Re: character strings versus byte strings



    > From: tb@xxxxxxxxxx (Thomas Bushnell, BSG)

    > Tom Lord <lord@xxxxxxx> writes:

    > >     > Wrong.  A Scheme character should be a codepoint.  The representation
    > >     > of code points as sequences of bytes should be under the hood.

    > > Misleading.

    > > It isn't obvious that Scheme characters should be _Unicode_
    > > codepoints.  For (much) more inclusive definitions of "codepoint",
    > > that characters should be codepoints is tautologically true.

    > Fair enough, though I think Unicode is the best choice at present.  It
    > might be perfectly fine to leave that agnostic too.  (If you don't
    > want specify even Unicode, then you certainly can't specify UTF-8!)  

You slightly misundertand.

First of all, I agree that encoding schemes have no relation to the
char type.   There should be nothing, say, UTF-8- or UTF-16-specific
about the char type.

Second of all: I agree that Unicode is the best choice.  I'd say it is
the only realistic choice.  I'd even say that it is a pleasant choice
since Unicode is basically very well designed (excuse me a second
while I duck the rotten tomatoes). 

The problem is that _given_unicode_, there is _still_ no definition of
"character" that simultaneously makes sense for both the Scheme CHAR?
type and from a Unicode perspective.  It's a dainty task, at best, to
avoid reflecting that bogosity in the FFI.



    > > There's a serious problem regarding Scheme and Unicode in that, for
    > > any sane definition of "character" in Unicode, the character type in
    > > R5RS is not sanely isomorphic.

    > I think there is a problem in that the R5RS character functions are
    > simply too simplistic, most notably in the case-mapping functions.

Right.  CHAR? necessarily has to come out as a very low-level type.  A
high-level interface is going to wind up being all about strings,
where some strings are kind of "character-like" in some way or other.

One problem I see is that implementations with different purposes will
want to make the CHAR? type quite different from one another.   For
reasons I'm not yet getting into detail about here, I think that
ultimately Scheme's CHAR? and STRING? types are doomed and that we're
going to have to leave them underspecified and eventually unimportant
(in favor of a new TEXT? type).


    > Case-mapping is a locale-dependent task;

Yes and no.  There is a locale-independent definition for it that is
useful.

    > however difficult that may make the world, it's a fact of the
    > world.  

If I detach that sentence fragment from its context, I think it would
serve well as an informal axiom for any discussion regarding unicode.
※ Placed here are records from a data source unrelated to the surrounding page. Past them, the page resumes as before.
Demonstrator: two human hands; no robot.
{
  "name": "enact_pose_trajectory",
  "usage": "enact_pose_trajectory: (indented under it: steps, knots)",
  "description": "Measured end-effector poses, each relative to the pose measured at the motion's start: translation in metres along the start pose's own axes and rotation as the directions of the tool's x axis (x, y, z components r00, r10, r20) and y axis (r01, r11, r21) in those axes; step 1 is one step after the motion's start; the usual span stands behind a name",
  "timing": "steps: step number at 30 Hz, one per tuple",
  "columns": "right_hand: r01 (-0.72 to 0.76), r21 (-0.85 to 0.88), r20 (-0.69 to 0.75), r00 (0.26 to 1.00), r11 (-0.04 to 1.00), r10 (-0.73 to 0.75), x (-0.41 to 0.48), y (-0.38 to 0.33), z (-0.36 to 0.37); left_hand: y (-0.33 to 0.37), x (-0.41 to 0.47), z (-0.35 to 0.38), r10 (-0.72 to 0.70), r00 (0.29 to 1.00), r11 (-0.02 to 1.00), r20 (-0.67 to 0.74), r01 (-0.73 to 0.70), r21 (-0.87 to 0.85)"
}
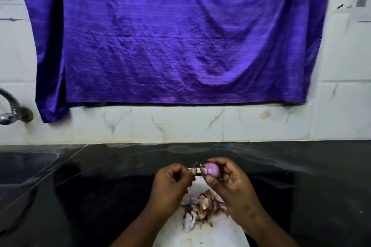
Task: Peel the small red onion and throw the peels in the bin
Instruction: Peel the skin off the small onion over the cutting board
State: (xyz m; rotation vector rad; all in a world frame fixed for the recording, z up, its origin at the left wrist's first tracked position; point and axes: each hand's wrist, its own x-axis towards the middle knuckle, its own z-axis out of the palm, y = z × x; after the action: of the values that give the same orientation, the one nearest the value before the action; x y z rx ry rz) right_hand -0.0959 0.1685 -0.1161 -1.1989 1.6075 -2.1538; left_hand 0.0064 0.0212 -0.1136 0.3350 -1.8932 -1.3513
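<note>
While right hand (230, 183) grips onion (211, 170) above the far board (220, 234) edge, left hand (172, 183) curls beside it, contents unclear.

Both bare forearms rise from the bottom edge and angle toward each other, so the hands sit close together, just apart. The right hand (230, 181) is turned palm inward. Its thumb is below and its fingers curl over the top of a small, round, peeled purple-red onion (211, 170), gripping it at the fingertips. The left hand (172, 181) shows its back, fingers curled in, thumb and forefinger drawn together near the onion's root end. Blur hides whether they pinch anything.
</note>
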Motion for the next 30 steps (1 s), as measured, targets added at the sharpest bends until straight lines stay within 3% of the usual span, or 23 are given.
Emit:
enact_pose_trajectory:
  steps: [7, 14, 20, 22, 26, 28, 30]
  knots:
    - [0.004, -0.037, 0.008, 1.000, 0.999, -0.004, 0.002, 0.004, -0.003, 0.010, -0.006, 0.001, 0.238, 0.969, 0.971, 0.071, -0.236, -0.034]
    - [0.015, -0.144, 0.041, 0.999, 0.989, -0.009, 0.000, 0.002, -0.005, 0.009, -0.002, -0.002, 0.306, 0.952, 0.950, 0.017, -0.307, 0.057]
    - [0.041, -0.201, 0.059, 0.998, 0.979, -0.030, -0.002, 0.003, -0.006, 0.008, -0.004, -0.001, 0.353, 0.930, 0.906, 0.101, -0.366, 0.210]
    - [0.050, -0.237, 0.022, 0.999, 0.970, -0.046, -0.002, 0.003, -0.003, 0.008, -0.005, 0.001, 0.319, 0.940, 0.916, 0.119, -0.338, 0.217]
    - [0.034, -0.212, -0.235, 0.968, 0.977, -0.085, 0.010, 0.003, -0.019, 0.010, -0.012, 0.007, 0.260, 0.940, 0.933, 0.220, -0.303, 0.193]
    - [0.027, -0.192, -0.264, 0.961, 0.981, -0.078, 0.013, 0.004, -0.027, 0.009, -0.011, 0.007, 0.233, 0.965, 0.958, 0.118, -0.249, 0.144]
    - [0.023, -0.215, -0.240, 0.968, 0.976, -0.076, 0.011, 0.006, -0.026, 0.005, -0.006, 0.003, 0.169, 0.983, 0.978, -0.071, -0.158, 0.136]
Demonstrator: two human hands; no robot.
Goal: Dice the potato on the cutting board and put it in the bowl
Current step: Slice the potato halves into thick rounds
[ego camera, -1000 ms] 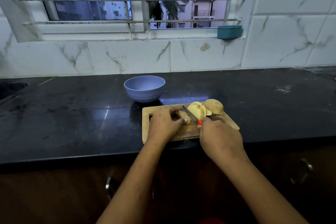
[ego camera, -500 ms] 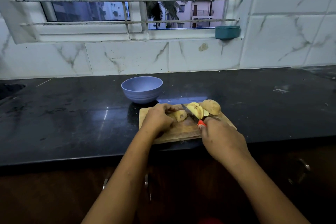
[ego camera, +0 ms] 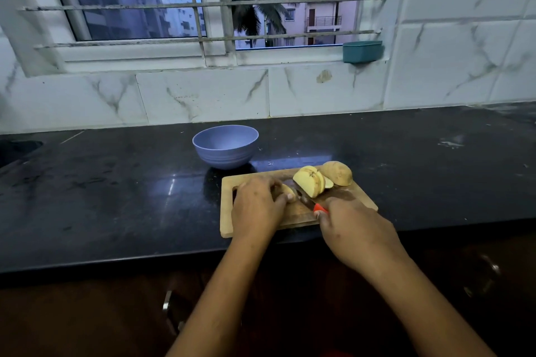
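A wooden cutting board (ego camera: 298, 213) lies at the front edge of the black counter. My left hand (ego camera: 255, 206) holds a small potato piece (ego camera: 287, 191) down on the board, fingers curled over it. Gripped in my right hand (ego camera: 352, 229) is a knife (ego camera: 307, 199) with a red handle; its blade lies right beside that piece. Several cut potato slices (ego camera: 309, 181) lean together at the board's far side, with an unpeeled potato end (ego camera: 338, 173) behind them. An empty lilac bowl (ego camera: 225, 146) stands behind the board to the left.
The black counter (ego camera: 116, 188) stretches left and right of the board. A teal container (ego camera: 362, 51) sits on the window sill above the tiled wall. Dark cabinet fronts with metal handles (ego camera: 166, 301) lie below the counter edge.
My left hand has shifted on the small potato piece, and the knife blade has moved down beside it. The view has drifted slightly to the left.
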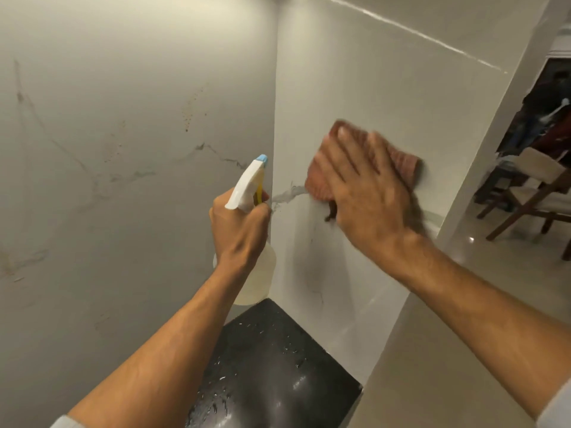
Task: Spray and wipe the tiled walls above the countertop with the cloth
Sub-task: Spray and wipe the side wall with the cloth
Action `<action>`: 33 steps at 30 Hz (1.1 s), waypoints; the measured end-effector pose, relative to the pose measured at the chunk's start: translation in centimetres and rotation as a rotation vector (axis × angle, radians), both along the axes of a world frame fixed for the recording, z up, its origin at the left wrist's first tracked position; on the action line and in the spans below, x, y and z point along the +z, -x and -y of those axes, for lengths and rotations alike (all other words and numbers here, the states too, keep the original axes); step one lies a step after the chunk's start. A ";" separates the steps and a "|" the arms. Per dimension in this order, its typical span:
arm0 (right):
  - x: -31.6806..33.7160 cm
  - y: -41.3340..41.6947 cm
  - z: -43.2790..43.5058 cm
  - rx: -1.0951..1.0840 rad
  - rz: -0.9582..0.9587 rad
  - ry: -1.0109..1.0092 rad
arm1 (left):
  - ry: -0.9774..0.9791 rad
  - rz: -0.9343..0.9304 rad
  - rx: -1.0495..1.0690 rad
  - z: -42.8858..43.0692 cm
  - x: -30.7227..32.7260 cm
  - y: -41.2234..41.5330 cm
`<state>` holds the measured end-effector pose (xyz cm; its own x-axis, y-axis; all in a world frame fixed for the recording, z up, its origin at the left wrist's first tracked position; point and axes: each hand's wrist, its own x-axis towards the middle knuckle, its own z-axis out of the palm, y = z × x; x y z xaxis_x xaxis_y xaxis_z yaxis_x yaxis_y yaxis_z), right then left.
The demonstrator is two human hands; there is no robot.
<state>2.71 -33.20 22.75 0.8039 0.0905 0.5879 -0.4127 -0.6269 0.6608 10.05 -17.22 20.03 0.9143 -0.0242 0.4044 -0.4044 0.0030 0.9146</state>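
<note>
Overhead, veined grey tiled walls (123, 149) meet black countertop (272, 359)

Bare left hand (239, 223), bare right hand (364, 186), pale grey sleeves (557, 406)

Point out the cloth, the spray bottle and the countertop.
cloth (406, 165): head view, its uncovered right corner.
spray bottle (245, 185): head view, white trigger head.
countertop (272, 350): head view, bare black surface.

No legible text, label, brand or number visible anywhere.
</note>
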 end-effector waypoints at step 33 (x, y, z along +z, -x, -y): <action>-1.7 0.1 6.9 0.002 0.254 -0.356 | 0.027 0.035 0.070 8.1 1.7 -2.0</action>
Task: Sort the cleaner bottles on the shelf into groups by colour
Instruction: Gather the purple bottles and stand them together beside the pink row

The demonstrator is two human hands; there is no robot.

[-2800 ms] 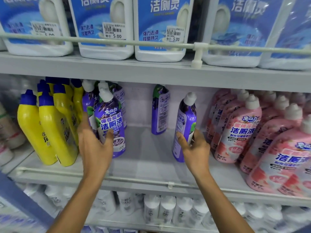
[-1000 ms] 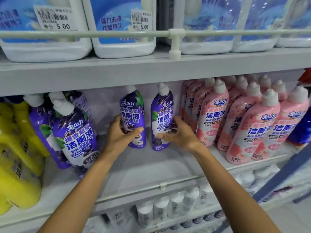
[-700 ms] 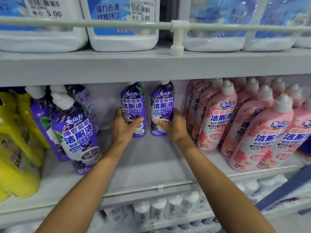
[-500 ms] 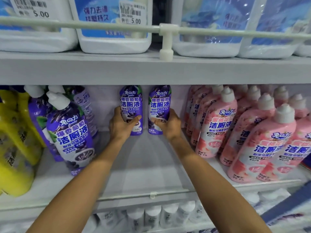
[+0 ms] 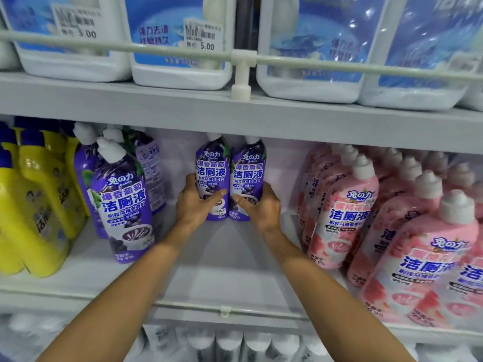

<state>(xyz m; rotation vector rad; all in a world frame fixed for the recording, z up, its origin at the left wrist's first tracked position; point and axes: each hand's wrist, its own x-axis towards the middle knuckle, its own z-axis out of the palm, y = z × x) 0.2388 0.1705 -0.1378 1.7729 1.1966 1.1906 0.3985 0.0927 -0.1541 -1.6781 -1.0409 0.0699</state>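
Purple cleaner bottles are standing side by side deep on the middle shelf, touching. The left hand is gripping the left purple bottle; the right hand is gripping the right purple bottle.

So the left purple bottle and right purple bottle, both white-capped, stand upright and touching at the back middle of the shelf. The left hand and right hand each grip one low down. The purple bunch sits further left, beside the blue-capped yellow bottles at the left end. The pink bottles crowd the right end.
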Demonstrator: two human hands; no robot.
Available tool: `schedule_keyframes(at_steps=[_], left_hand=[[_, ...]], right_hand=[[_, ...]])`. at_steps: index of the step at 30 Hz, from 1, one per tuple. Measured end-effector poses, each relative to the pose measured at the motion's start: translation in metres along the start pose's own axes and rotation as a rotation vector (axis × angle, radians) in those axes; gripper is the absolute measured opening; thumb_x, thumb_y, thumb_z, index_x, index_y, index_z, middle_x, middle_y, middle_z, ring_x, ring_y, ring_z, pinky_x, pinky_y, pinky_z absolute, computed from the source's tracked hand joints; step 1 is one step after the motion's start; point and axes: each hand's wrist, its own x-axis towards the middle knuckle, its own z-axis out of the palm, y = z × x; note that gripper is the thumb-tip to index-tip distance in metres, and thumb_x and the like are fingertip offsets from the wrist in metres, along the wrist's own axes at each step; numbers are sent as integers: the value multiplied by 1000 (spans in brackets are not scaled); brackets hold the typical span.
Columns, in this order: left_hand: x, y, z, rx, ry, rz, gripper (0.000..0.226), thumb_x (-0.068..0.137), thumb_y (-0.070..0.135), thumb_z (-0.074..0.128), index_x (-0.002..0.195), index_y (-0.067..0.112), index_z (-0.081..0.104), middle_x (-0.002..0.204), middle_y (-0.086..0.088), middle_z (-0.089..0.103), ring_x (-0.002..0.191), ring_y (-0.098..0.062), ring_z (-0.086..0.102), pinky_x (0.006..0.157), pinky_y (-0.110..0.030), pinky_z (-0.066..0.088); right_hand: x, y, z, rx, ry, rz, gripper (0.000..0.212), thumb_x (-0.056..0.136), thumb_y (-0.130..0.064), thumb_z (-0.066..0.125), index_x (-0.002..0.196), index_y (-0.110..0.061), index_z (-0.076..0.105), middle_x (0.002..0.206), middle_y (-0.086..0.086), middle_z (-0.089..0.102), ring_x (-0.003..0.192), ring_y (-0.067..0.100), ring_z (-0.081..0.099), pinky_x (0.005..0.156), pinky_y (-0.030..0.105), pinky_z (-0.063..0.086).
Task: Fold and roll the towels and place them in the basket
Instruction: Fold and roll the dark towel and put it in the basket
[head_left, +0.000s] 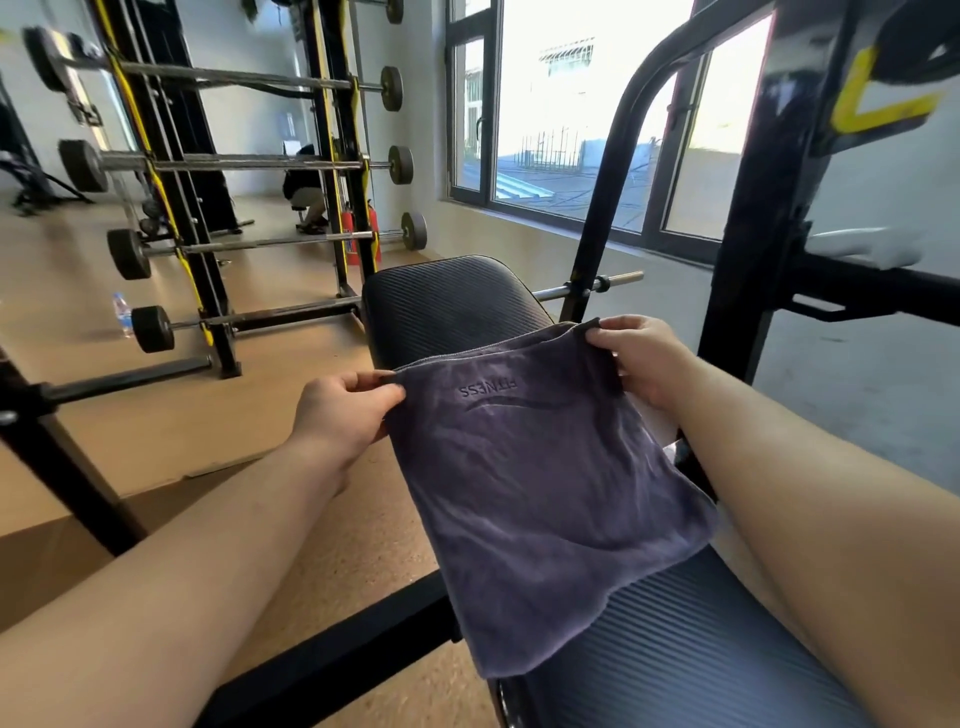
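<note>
A purple-grey towel (535, 488) with embossed "FITNESS" lettering lies folded in half on the black padded bench (452, 306). Its folded end hangs toward me over the bench's near pad. My left hand (343, 410) pinches the towel's far left corner between thumb and fingers. My right hand (639, 358) grips the far right corner, where two layered edges meet. Both corners are lifted slightly above the pad. No basket is in view.
A barbell rack (218, 166) with several loaded bars stands at the left on a wooden floor. A water bottle (122, 313) stands near its base. Black frame posts (748, 218) rise at the right. A person crouches far back by the window wall.
</note>
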Motion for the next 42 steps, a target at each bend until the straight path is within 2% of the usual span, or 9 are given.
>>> schedule_keyframes(at_steps=[3, 6, 8, 11, 15, 17, 23, 35, 42], left_hand=[[-11, 9, -6, -74, 7, -30, 16, 95, -2, 66, 92, 14, 68, 103, -10, 71, 91, -19, 68, 75, -29, 58], [-23, 20, -19, -96, -30, -39, 15, 94, -6, 64, 95, 8, 68, 104, -14, 71, 94, -21, 69, 73, -26, 59], [-33, 28, -27, -84, -68, -58, 14, 94, -7, 65, 98, 6, 69, 105, -14, 71, 97, -23, 69, 73, -26, 60], [-49, 40, -39, -12, -87, -69, 15, 93, -4, 68, 99, 10, 73, 106, -11, 73, 103, -25, 68, 77, -32, 57], [-78, 56, -53, 5, -106, -32, 15, 94, -1, 67, 102, 10, 74, 105, -10, 74, 102, -25, 69, 73, -35, 57], [-92, 63, -58, -38, -106, 2, 15, 94, 0, 68, 106, 7, 74, 107, -12, 74, 101, -25, 70, 69, -33, 62], [-133, 80, -75, -189, -142, 79, 15, 89, 2, 74, 104, 2, 74, 108, -15, 74, 105, -24, 72, 84, -30, 62], [-201, 105, -106, -186, -160, 125, 5, 90, 5, 74, 95, 5, 74, 101, -9, 75, 95, -19, 71, 72, -22, 63], [-233, 103, -124, -158, -179, 119, 8, 90, 4, 74, 98, 4, 74, 102, -10, 74, 93, -18, 70, 73, -22, 63]], right_hand=[[-18, -17, -15, 21, -169, 21, 23, 91, 10, 63, 87, -12, 67, 78, 9, 72, 70, 21, 70, 70, 36, 60], [-41, -35, -27, -51, -269, 30, 26, 92, 14, 59, 84, -9, 67, 73, 8, 71, 65, 19, 71, 61, 30, 61], [-59, -49, -33, -100, -268, 12, 24, 93, 13, 60, 87, -9, 69, 74, 6, 72, 64, 16, 71, 58, 27, 59], [-87, -68, -42, -137, -267, -15, 26, 93, 11, 60, 93, -12, 74, 84, 6, 73, 75, 16, 70, 63, 27, 59], [-126, -87, -56, -166, -245, -39, 26, 94, 9, 61, 99, -10, 77, 95, 10, 73, 88, 20, 68, 95, 40, 53], [-145, -94, -63, -151, -222, -65, 20, 94, 5, 64, 100, -8, 78, 95, 10, 74, 87, 20, 69, 100, 44, 51], [-200, -104, -82, -33, -137, -140, 6, 92, -2, 72, 94, -4, 77, 95, 14, 73, 94, 30, 66, 102, 52, 51], [-287, -108, -113, -114, -154, -277, 14, 100, -6, 63, 101, -5, 76, 92, 9, 74, 83, 19, 70, 97, 50, 56], [-327, -103, -122, -26, -125, -269, 13, 88, 4, 73, 100, 0, 77, 96, 16, 75, 89, 24, 71, 100, 49, 56]])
    > Many many many computer systems could get away with
    > ignoring the locale-dependency of case-mapping, but now they can
    > no longer plead ignorance.  (Though the problems are hardly
    > obscure; even German causes problems.)

(I think that, being a culturally unbiased person, you mean that
German causes one _unique_ problem regarding case mapping.)

    > I would like to see Scheme DTRT, which means not creating a
    > foolish oversimplification.  We have finally gotten away from
    > oversimplifying numbers; it's time to stop oversimplifying
    > characters too.

Here here, cheers, and happy holidays.  Now, to what extent to we want
the SRFI-50 process to become that battleground vs. to what extent do
we want it to step lightly around the issue :-)

    > We are stuck with R5RS at present, but we should at least not make
    > things worse.

!

    > I am happy to let others hash out the actual topic of this SRFI.  My
    > concern is that the SRFI not start constraining Scheme in a bad
    > way,
!!

    > and if you start saying things like "Scheme strings are UTF-8", I
    > start to get *really* nervous that someone is going to start making a
    > single codepoint take up multiple elements in a Scheme string.

!!!

-t